Der weitere politische Kontext bildet dann den Gegenstand des dritten Teils des Buches. Vor allem die Rolle des byzantinischen Herrschers Michael VIII. (reg. 1259-82) wird ausführlich behandelt.. 1261 hatte dieser, der eng mit Genua zusammenarbeitete, Konstantinopel zurückerobert. In der Folgezeit kam es zu einer vorübergehenden Verständigung zwischen ihm, Berke und Baybars. So befanden sich in der ersten Gesandtschaft, die der Jochidenherrscher nach Kairo schickte, auch byzantinische, seldschukische und genuesische Gruppen. Da Michael VIII. jedoch sein fagiles Reich so gut wie möglich sichern wollte, schloss er in der Folgezeit mit allen Seiten Verträge, so auch mit Hülegü. Dieser ließ ihn unter der Bedingung gewähren, dass er seinen Feinden nicht helfen würde.
In dem zwischen die beiden Teile eingeschobenen mittleren Kapitel geht es dann um die an den Kontakten direkt beteiligten Personen und um die Frage der verwendeten Sprachen, der ausgetauschten Geschenke und der von den Gesandtschaften benutzten Reisewege. An einer Stelle beschreibt Abd az-Zahir ausführlich die Reise einer diplomatischen Mission von Kairo nach Saray. Von der Hauptstadt des Mamlukensultanates brach man nach Alexandria auf, wo man ein Schiff bestieg und nach 20 Tagen in Konstantinopel an Land ging. Dann begab sich die Gesandtschaft nach Daphnusia (die Insel Kefken in der heutigen Türkei), von wo ein Boot auf die Krim nach Sudaq fuhr. Die Überfahrt dauerte zwischen zwei und zehn Tagen. Nach einer weiteren Tagesreise erreichte man zunächst Solkhat (heute: Staryj Krym). Einen Tag später kam die Reisegruppe zum Rand der Steppe, die man in 20 Tagen zu Pferde durchqueren musste, um schließlich an das am Ufer der Wolga gelegene Saray, die Hauptstadt der Goldenen Horde, zu kommen.
Wie lautet das Fazit des Buches?

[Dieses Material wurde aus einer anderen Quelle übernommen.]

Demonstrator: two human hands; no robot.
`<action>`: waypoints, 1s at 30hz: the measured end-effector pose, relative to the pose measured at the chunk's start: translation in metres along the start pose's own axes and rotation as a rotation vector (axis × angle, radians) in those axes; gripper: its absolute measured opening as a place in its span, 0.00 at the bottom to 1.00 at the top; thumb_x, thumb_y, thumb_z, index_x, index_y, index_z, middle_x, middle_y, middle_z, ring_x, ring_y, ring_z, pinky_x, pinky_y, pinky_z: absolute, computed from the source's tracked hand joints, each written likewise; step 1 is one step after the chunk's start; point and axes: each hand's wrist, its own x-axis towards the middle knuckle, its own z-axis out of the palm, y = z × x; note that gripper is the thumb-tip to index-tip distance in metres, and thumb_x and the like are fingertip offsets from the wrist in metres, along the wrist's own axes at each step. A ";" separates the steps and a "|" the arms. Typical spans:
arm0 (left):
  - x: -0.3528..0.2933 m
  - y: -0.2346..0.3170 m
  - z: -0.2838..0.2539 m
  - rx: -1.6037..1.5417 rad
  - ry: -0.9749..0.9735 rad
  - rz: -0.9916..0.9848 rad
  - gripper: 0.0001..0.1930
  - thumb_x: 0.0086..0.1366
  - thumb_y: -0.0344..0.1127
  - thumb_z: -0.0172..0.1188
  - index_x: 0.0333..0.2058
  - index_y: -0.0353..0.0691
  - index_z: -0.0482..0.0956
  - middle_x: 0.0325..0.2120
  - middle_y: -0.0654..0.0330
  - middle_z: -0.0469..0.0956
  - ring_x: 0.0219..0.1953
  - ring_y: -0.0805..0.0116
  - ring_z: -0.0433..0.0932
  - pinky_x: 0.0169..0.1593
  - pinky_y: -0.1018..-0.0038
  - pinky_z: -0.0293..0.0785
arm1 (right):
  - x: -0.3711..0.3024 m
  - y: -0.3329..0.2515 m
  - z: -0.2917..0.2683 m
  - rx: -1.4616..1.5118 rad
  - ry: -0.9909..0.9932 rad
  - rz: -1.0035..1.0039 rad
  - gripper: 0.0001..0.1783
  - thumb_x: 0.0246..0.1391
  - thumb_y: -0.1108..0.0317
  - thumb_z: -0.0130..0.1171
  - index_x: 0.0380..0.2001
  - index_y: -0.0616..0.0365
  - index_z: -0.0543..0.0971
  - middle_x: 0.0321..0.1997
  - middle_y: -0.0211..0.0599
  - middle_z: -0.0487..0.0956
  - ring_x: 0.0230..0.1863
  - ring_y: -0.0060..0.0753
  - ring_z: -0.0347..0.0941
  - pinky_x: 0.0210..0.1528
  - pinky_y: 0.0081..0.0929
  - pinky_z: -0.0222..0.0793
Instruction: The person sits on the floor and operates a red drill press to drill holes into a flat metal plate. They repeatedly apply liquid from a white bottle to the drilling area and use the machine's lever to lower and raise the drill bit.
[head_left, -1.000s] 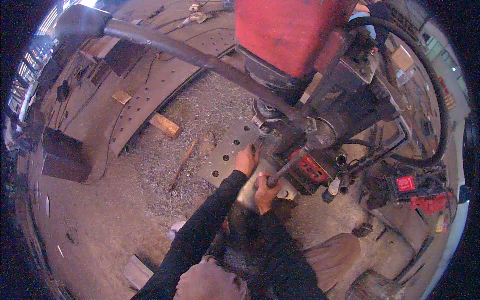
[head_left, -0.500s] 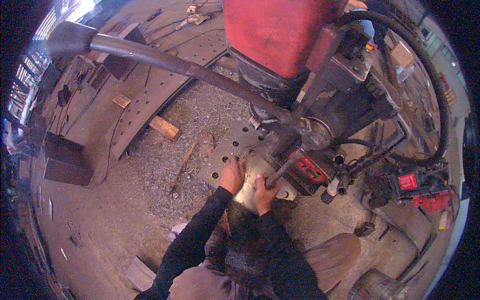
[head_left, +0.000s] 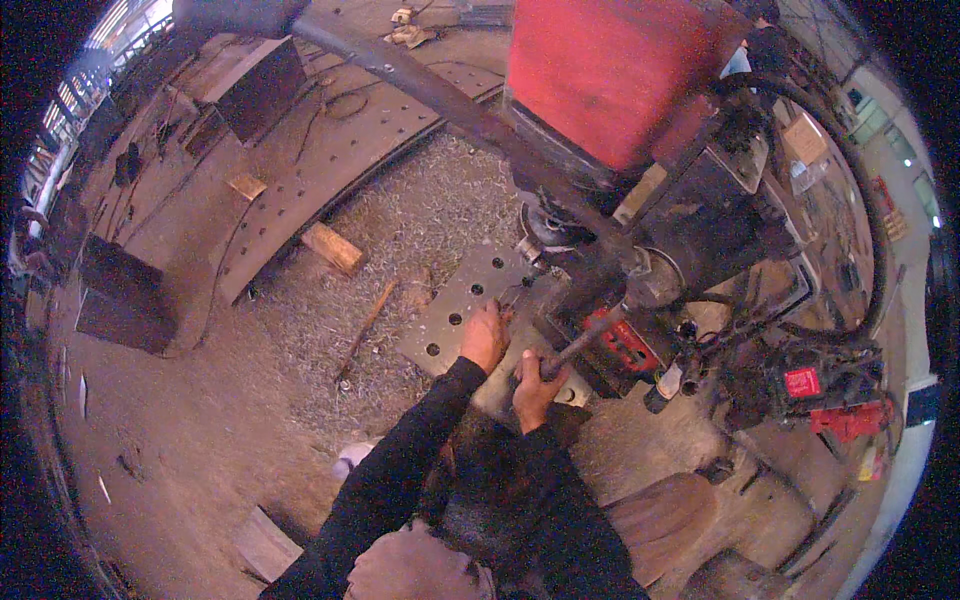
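A drilling machine with a red motor housing (head_left: 605, 85) stands over a metal plate (head_left: 432, 318) that has a row of round holes along its left side. My left hand (head_left: 487, 338) lies on the plate close to the drill's lower end, fingers stretched forward; nothing shows clearly in it. My right hand (head_left: 538, 392) is closed around the end of a metal feed lever (head_left: 583, 340) that slopes out from the machine's hub. Another long lever (head_left: 400, 75) from the same hub reaches to the upper left. The cutting tip is hidden.
Metal shavings (head_left: 425, 205) cover the ground left of the plate. A wooden block (head_left: 333, 248) and a thin stick (head_left: 368, 335) lie there, beside a long perforated steel plate (head_left: 300, 190). A thick black hose (head_left: 880, 200) loops on the right. A person (head_left: 765, 50) is at the far right.
My left hand has slid right across the plate, nearer the drill. The right hand keeps hold of the lever. The view has shifted, so the red housing and long lever appear farther right.
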 end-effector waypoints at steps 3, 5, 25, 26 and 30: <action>-0.001 -0.005 0.000 -0.006 0.025 0.025 0.15 0.65 0.37 0.54 0.40 0.27 0.68 0.31 0.35 0.73 0.32 0.36 0.74 0.34 0.50 0.71 | -0.003 -0.002 0.003 0.005 0.026 0.016 0.18 0.54 0.73 0.58 0.40 0.59 0.59 0.19 0.30 0.69 0.19 0.22 0.64 0.23 0.25 0.61; -0.003 -0.010 0.001 -0.020 0.019 0.009 0.16 0.65 0.37 0.53 0.42 0.26 0.68 0.32 0.34 0.73 0.33 0.35 0.74 0.35 0.50 0.71 | -0.003 0.003 0.002 -0.008 0.061 0.007 0.17 0.54 0.73 0.58 0.40 0.59 0.60 0.19 0.29 0.69 0.20 0.22 0.64 0.23 0.26 0.61; 0.009 -0.065 -0.053 -0.089 0.088 0.006 0.17 0.63 0.44 0.57 0.33 0.31 0.73 0.24 0.39 0.77 0.29 0.36 0.77 0.32 0.49 0.73 | 0.041 0.031 -0.002 -0.076 -0.155 -0.029 0.06 0.55 0.72 0.57 0.29 0.59 0.70 0.16 0.28 0.69 0.17 0.23 0.65 0.22 0.26 0.60; 0.009 -0.051 -0.045 -0.099 0.099 0.051 0.18 0.63 0.44 0.58 0.32 0.31 0.74 0.24 0.39 0.77 0.29 0.36 0.77 0.32 0.49 0.73 | 0.047 0.031 -0.010 -0.152 -0.172 -0.096 0.07 0.55 0.71 0.58 0.28 0.59 0.70 0.16 0.28 0.68 0.16 0.23 0.64 0.22 0.26 0.60; -0.030 -0.037 -0.032 0.061 -0.083 0.011 0.18 0.64 0.44 0.56 0.33 0.30 0.74 0.24 0.38 0.77 0.27 0.37 0.77 0.31 0.49 0.73 | 0.013 -0.004 -0.026 -0.179 -0.222 0.001 0.08 0.55 0.70 0.58 0.28 0.59 0.69 0.17 0.28 0.70 0.17 0.23 0.65 0.22 0.24 0.59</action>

Baybars und Berke konnten im Verbund Hülegüs Eroberung islamischer Länder stoppen und dadurch ihre jeweilige Herrschaft stabilisieren. Eine richtige Militärgemeinschaft zwischen Kairo und Saray kam nicht zustande, doch der Mamlukennachschub wurde gesichert und der Warenaustausch und die Handelsbeziehungen wirkten sich positiv für beide Seiten aus. Zudem sind kulturell auch Vermischungen von islamischen und chingizidischen Elementen erkennbar.
Marie Favereau hat insgesamt eine sehr interessante Abhandlung vorgelegt, die unsere Kenntnisse von der Etablierung der Beziehungen zwischen dem Mamlukenreich und der Goldenen Horde deutlich ergänzt.
Anmerkungen:
[1] Zu den Gesandtschaften zwischen dem Mamlukensultanat und anderen Herrschaftszentren liegen nun zwei umfangreiche Studien vor: Frédéric Bauden / Malika Dekkiche (eds.): Mamluk Cairo, a Crossroads for Embassies. Studies on Diplomacy and Diplomatics, Leide n / Boston 2019 und Doris Behrens-Abouseif: Practicing Diplomacy in the Mamluk Sultanate: Gifts and Material Culture in the Medieval Islamic World, London / New York 2014.
[2] Zu Baybars ist gerade eine umfangreiche Monograhie erschienen, die allerdings nicht auf die Kontakte zu der Goldenen Horde eingeht: Hans-Ulrich Kühn: Sultan Baibars und seine Söhne. Frühmamlukische Herrschaftssicherung in ayyubidischer Tradition, Göttingen 2018.